→ Exercise: Word for word, reproduce every line of the data.

→ Data section:
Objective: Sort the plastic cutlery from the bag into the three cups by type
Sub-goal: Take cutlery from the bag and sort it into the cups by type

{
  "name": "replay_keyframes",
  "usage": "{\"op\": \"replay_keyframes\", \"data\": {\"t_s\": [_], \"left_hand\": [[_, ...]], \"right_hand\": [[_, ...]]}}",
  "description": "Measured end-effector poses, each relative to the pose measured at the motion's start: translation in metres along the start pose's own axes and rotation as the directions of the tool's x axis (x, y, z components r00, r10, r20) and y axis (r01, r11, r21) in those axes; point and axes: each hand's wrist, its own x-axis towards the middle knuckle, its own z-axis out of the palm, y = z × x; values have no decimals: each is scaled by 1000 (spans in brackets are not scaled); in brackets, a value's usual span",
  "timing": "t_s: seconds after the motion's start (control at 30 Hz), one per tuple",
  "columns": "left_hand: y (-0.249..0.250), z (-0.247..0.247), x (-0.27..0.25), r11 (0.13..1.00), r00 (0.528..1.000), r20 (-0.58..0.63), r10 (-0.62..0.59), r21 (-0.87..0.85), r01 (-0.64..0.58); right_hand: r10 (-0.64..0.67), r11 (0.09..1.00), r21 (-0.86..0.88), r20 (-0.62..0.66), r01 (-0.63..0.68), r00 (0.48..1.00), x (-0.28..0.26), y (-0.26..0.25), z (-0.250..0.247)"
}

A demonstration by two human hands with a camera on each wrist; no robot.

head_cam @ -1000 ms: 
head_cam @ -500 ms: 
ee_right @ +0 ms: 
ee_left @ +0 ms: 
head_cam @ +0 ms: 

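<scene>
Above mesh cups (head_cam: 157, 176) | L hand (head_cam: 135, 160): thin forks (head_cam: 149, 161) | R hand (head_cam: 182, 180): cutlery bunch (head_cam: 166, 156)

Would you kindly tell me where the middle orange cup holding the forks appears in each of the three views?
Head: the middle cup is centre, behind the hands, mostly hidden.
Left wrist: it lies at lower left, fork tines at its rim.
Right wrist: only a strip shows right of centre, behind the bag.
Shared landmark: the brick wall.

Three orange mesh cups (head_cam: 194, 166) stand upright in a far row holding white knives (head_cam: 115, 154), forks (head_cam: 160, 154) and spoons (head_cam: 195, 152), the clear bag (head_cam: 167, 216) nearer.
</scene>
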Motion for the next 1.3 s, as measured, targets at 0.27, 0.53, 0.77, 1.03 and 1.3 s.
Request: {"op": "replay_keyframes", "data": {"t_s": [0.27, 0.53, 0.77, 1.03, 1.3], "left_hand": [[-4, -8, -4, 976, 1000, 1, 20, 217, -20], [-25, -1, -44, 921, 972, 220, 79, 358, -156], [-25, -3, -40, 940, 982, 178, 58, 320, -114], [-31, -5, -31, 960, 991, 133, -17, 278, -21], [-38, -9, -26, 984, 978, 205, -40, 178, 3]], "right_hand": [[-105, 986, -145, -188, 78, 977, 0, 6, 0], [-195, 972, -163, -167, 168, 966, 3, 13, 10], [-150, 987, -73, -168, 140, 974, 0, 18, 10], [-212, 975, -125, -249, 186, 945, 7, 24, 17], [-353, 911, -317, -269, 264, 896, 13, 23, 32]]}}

→ Exercise response:
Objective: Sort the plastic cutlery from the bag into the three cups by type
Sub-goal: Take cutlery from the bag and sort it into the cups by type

{
  "name": "replay_keyframes",
  "usage": "{\"op\": \"replay_keyframes\", \"data\": {\"t_s\": [_], \"left_hand\": [[_, ...]], \"right_hand\": [[_, ...]]}}",
  "description": "Measured end-effector poses, each relative to the pose measured at the motion's start: translation in metres along the start pose's own axes and rotation as the directions of the tool's x axis (x, y, z components r00, r10, r20) and y axis (r01, r11, r21) in those axes; point and axes: each hand's wrist, its own x-axis towards the middle knuckle, its own z-axis out of the palm, y = z × x; values have no decimals: each is scaled by 1000 (spans in brackets are not scaled); in brackets, a value's usual span",
  "timing": "t_s: seconds after the motion's start (control at 30 Hz), one per tuple",
  "columns": "left_hand: y (-0.249..0.250), z (-0.247..0.247), x (-0.27..0.25), r11 (0.13..1.00), r00 (0.528..1.000), r20 (-0.58..0.63), r10 (-0.62..0.59), r21 (-0.87..0.85), r01 (-0.64..0.58); right_hand: r10 (-0.64..0.67), r11 (0.09..1.00), r21 (-0.86..0.88), r20 (-0.62..0.66), r01 (-0.63..0.68), r00 (0.48..1.00), x (-0.28..0.26), y (-0.26..0.25), z (-0.250..0.247)"
}

A demonstration by two human hands with a camera on each wrist; no robot.

head_cam @ -1000 ms: 
head_cam @ -500 ms: 
ee_right @ +0 ms: 
ee_left @ +0 ms: 
head_cam @ +0 ms: 

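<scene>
Above mesh cups (head_cam: 157, 176) | L hand (head_cam: 135, 160): thin forks (head_cam: 149, 161) | R hand (head_cam: 182, 180): cutlery bunch (head_cam: 166, 156)

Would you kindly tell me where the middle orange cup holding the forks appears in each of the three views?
Head: the middle cup is centre, behind the hands, mostly hidden.
Left wrist: it lies at lower left, fork tines at its rim.
Right wrist: only a strip shows right of centre, behind the bag.
Shared landmark: the brick wall.

Three orange mesh cups (head_cam: 194, 166) stand upright in a far row holding white knives (head_cam: 115, 154), forks (head_cam: 160, 154) and spoons (head_cam: 195, 152), the clear bag (head_cam: 167, 216) nearer.
</scene>
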Motion for the next 1.3 s, as measured, targets at 0.27, 0.53, 0.77, 1.03 and 1.3 s.
Request: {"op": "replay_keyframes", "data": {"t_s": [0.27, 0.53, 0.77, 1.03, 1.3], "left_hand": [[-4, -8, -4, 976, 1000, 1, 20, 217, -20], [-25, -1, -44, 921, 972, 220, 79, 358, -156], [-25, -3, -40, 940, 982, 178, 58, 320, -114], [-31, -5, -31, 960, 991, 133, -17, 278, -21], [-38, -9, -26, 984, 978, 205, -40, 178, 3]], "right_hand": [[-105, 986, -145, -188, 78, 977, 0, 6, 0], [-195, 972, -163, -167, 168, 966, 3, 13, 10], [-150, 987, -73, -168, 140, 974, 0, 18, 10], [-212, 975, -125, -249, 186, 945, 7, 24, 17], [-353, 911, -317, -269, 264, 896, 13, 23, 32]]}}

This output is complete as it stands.